What does it mean to be an innovator? To go out into the unknown and create something that has never been before?
It often means creating something from scratch, with no research, no funding, and no team already assembled, and building, brick by brick, outreach by outreach a better world.
It means to be creative. To push boundaries and explore with only a few anecdotal experiences and a hunch. It means to explore programming, creating new things, and working to build the data needed to prove to the rest of the world there is a need, all of which needs funding and time.
What does it mean to be an innovator? To put out into the deep, to trust in your uniquely given purpose, and to run the race. This race comes with trials and triumphs. It is filled with people who will slam doors in your face and crack open a window for you. It is filled with people who will not see the vision even when it is clearly laid out for them, people who will take the easy path leaving you behind, and people who will be able to take your vision and increase the fruits of that vision 20 fold as they walk into the journey unknown.
Dementia and Faith. Two words that, when said, cause people to run for the hills, even those who are folded into those communities. People are private about their journeys of dementia and faith. This makes it difficult to navigate the research and development of ministries and programs. As someone who is private about my life as well, I understand why people are hesitant to open up. But without this vital connection, funding bodies, even those who are in search of innovators and new ideas, often don’t want to commit to assisting you. And, if we cannot get our own to support the work, it is only by an act of God that work is accomplished. Now, in all blunt and honest reality, the Protestant faiths have it much easier than Catholics. There are so many intricate aspects of our faith tradition that are left untouched by the dementia-friendly church initiative. So many elements are ignored by the new-age spirituality and secularism of our time.
Without community support, and organizations willing to take a risk on your “hunch” and handful of experiences, how does one innovate? When they are not willing to ask the questions or give you time to share those experiences, how do we do the work set before us by God?

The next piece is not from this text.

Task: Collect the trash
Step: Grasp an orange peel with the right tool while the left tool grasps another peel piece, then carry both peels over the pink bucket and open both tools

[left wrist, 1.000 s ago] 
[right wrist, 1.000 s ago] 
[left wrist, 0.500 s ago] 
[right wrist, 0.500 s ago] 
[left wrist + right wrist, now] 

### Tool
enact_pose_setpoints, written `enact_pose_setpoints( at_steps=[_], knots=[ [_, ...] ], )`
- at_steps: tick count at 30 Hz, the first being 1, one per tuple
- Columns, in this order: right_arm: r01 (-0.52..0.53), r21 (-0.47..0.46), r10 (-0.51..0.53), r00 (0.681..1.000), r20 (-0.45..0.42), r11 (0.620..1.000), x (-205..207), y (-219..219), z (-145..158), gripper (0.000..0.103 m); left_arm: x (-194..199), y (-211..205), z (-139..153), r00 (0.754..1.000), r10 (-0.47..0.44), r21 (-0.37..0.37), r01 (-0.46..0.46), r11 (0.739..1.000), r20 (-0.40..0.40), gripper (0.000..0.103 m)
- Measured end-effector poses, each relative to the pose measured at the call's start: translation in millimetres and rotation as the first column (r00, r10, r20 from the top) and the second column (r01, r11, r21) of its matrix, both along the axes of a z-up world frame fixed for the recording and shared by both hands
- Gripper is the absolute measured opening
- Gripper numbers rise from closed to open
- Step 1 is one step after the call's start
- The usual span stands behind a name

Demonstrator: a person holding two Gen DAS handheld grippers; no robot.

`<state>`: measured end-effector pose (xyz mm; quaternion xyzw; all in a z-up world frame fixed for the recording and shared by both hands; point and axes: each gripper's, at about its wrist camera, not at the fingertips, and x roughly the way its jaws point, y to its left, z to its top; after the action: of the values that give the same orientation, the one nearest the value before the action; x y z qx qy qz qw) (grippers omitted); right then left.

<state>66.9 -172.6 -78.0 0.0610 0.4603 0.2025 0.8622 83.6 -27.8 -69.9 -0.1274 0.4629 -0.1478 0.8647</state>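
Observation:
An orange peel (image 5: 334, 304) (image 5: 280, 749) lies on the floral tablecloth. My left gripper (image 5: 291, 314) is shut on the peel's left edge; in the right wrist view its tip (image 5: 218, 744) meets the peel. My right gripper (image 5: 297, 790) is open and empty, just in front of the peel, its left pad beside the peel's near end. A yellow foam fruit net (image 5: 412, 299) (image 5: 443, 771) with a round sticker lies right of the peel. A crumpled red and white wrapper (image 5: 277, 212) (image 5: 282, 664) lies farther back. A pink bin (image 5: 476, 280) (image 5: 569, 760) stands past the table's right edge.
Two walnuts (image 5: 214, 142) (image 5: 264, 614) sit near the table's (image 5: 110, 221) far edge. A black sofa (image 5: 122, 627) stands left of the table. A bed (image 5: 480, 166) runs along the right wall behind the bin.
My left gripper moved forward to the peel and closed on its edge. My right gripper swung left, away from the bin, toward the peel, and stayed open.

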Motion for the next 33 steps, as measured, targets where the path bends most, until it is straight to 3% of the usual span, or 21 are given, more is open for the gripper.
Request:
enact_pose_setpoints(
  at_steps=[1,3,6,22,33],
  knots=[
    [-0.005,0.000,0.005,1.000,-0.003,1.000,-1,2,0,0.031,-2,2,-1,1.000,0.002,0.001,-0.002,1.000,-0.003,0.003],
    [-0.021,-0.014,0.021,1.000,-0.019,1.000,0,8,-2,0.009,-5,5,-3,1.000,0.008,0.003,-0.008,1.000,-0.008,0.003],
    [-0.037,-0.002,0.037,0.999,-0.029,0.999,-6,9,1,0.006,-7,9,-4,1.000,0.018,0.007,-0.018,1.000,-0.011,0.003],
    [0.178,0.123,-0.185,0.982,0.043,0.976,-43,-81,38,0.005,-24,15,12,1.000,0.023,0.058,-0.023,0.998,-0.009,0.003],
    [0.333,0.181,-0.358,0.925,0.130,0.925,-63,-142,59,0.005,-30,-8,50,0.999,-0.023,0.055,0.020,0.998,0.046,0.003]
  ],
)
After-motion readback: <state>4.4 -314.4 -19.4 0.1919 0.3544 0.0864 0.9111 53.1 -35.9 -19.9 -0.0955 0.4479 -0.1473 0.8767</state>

Well, first it requires total faith and trust in God’s plan for the work. This can be difficult, feel impossible, and overwhelming at times, especially when that “always a day late and a dollar short” experience has overshadowed you. But trust.
Secondly, keep moving forward, and if God wants it to happen, He will find a way. Yes, everyone has free will that God never interferes with, but being God and all, He already knew what was going to, and what will happen. Our roadmap may have ink runs from our tears, and torn corners from our falls, but God knows what the original map looked like, and He cannot forget it. God has a backup of the map and knows the best way to our destination.
Third, and this is quite possibly the hardest element to accept, is that we don’t live for this life alone. God does not ask us to be successful, simply faithful. Now, He created us for Happiness, Joy, a life full and alive, but nowhere did He ask us to be successful. This can be hard to accept as you might sit and think of all the people you could be serving, all and answered prayers (both for others and yourself) that could occur if only that door had opened or that person or organization took a chance on you. But if we are faithful, prayers will be answered, God will take care of all of us in our multiple and endless needs. We might not be able to bring the Hem of Christ to those we wish to serve, but we can pray for them, and through that, maybe we doing exactly what we are setting out to do.
What does it mean to be an innovator? It means to run the race, to put out into the deep, to not be afraid, and to be faithful to God. It means saying Yes to the Holy Spirit’s callings on your heart, even if no one else wishes to see it. Even when people in your own faith and dementia community turn their backs.
If innovation is in your blood, continue to innovate. If God calls you to a mission, follow that mission until the very end.
This Ministry is a mission from God. Let us run to the very end.